■ **What is required**: Although the entries contain pictures, write out only their text, exactly as it stands.

(Stored records)
=== Begin Enclosure ===
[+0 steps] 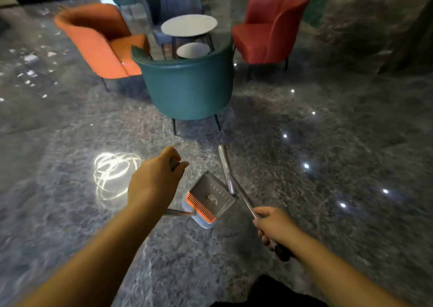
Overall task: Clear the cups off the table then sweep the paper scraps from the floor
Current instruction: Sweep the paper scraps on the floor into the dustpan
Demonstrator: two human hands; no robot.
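Observation:
My left hand [155,180] grips a grey handle just above the floor. Below it sits a grey dustpan [214,195] with an orange comb edge and a pale broom head under it. My right hand [273,224] grips a metal pole [243,197] with a black end grip; the pole runs up and left toward the dustpan. White paper scraps [30,59] lie scattered on the dark floor at the far left. The round white table [188,25] and a smaller round one [193,49] stand among the chairs with no cups on them.
A teal chair [187,86] stands straight ahead with its back to me. An orange chair [98,41] is to its left and a red chair [269,25] to its right. Glossy dark marble floor [328,166] reflects ceiling lights.

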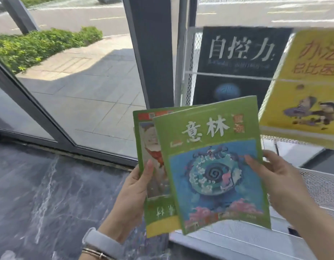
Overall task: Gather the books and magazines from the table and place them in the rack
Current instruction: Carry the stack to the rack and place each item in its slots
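I hold two green magazines in front of a white mesh rack (321, 186). The front magazine (213, 166) has a blue swirl picture on its cover; my right hand (280, 182) grips its right edge, thumb on the cover. Behind it, shifted left, the second green magazine (153, 166) is turned upside down; my left hand (132, 190) grips its left edge with the thumb on the cover. On the rack's upper shelf stand a black book (237, 61) and a yellow book (308, 81), both behind a white rail.
A dark window post (153, 53) stands just left of the rack. Glass panes on the left show paving and a hedge outside. Dark marble floor (40, 194) lies below on the left. The rack's lower mesh shelf sits under my right hand.
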`<act>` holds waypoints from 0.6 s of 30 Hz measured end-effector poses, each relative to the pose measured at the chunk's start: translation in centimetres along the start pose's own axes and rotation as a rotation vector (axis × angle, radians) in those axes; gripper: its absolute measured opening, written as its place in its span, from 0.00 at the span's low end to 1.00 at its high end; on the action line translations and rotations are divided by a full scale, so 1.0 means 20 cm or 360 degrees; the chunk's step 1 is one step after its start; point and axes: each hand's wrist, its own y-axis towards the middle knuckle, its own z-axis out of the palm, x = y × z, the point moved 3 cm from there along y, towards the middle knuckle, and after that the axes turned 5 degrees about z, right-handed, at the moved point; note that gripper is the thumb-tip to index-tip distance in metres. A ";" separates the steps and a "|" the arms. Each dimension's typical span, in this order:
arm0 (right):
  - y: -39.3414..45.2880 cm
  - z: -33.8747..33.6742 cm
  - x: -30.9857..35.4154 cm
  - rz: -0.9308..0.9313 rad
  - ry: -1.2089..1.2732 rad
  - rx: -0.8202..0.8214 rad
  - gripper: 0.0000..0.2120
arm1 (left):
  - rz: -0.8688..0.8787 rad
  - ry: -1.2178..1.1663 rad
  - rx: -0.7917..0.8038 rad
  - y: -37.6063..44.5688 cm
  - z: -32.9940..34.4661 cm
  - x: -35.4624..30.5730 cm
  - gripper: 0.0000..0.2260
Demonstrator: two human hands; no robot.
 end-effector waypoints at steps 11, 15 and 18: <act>0.17 -0.16 0.00 -0.0714 -0.0244 -0.0579 0.20 | 0.0223 0.0290 -0.0240 0.12 -0.29 0.20 0.28; 0.17 -0.16 0.02 -0.0901 -0.0288 -0.0741 0.26 | 0.0278 0.0388 -0.0334 0.10 -0.32 0.22 0.26; 0.16 -0.07 -0.06 -0.0822 0.0067 -0.0533 0.03 | 0.0327 0.0528 -0.0449 0.06 -0.34 0.23 0.12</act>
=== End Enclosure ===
■ **Reply to the task**:
[+0 steps] 
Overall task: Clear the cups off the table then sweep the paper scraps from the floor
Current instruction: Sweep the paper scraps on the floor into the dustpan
Demonstrator: two human hands; no robot.
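Observation:
My left hand [155,180] grips a grey handle just above the floor. Below it sits a grey dustpan [214,195] with an orange comb edge and a pale broom head under it. My right hand [273,224] grips a metal pole [243,197] with a black end grip; the pole runs up and left toward the dustpan. White paper scraps [30,59] lie scattered on the dark floor at the far left. The round white table [188,25] and a smaller round one [193,49] stand among the chairs with no cups on them.
A teal chair [187,86] stands straight ahead with its back to me. An orange chair [98,41] is to its left and a red chair [269,25] to its right. Glossy dark marble floor [328,166] reflects ceiling lights.
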
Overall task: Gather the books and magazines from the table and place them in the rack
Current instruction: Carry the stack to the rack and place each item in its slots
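I hold two green magazines in front of a white mesh rack (321, 186). The front magazine (213, 166) has a blue swirl picture on its cover; my right hand (280, 182) grips its right edge, thumb on the cover. Behind it, shifted left, the second green magazine (153, 166) is turned upside down; my left hand (132, 190) grips its left edge with the thumb on the cover. On the rack's upper shelf stand a black book (237, 61) and a yellow book (308, 81), both behind a white rail.
A dark window post (153, 53) stands just left of the rack. Glass panes on the left show paving and a hedge outside. Dark marble floor (40, 194) lies below on the left. The rack's lower mesh shelf sits under my right hand.
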`<act>` holds waypoints from 0.6 s of 30 Hz measured end-effector poses, each relative to the pose measured at the chunk's start: translation in centimetres along the start pose's own axes and rotation as a rotation vector (axis × angle, radians) in those axes; gripper: its absolute measured opening, written as its place in its span, from 0.00 at the span's low end to 1.00 at its high end; on the action line translations and rotations are divided by a full scale, so 1.0 means 20 cm or 360 degrees; the chunk's step 1 is one step after its start; point and axes: each hand's wrist, its own y-axis towards the middle knuckle, its own z-axis out of the palm, x = y × z, the point moved 3 cm from there along y, towards the middle knuckle, and after that the axes turned 5 degrees about z, right-handed, at the moved point; note that gripper is the thumb-tip to index-tip distance in metres. A ";" separates the steps and a "|" the arms. Each dimension's typical span, in this order:
arm0 (right):
  - y: -39.3414..45.2880 cm
  - z: -33.8747..33.6742 cm
  - x: -30.9857..35.4154 cm
  - rz: -0.9308..0.9313 rad
  - ry: -1.2089..1.2732 rad
  - rx: -0.8202..0.8214 rad
  - gripper: 0.0000..0.2120
arm1 (left):
  - rz: -0.8688..0.8787 rad
  - ry: -1.2178..1.1663 rad
  - rx: -0.7917..0.8038 rad
  - y: -37.6063..44.5688 cm
  - z: -32.9940..34.4661 cm
  - x: -35.4624..30.5730 cm
  - gripper: 0.0000..0.2260
Demonstrator: two human hands; no robot.
 end-effector waypoints at steps 11, 15 and 18: <act>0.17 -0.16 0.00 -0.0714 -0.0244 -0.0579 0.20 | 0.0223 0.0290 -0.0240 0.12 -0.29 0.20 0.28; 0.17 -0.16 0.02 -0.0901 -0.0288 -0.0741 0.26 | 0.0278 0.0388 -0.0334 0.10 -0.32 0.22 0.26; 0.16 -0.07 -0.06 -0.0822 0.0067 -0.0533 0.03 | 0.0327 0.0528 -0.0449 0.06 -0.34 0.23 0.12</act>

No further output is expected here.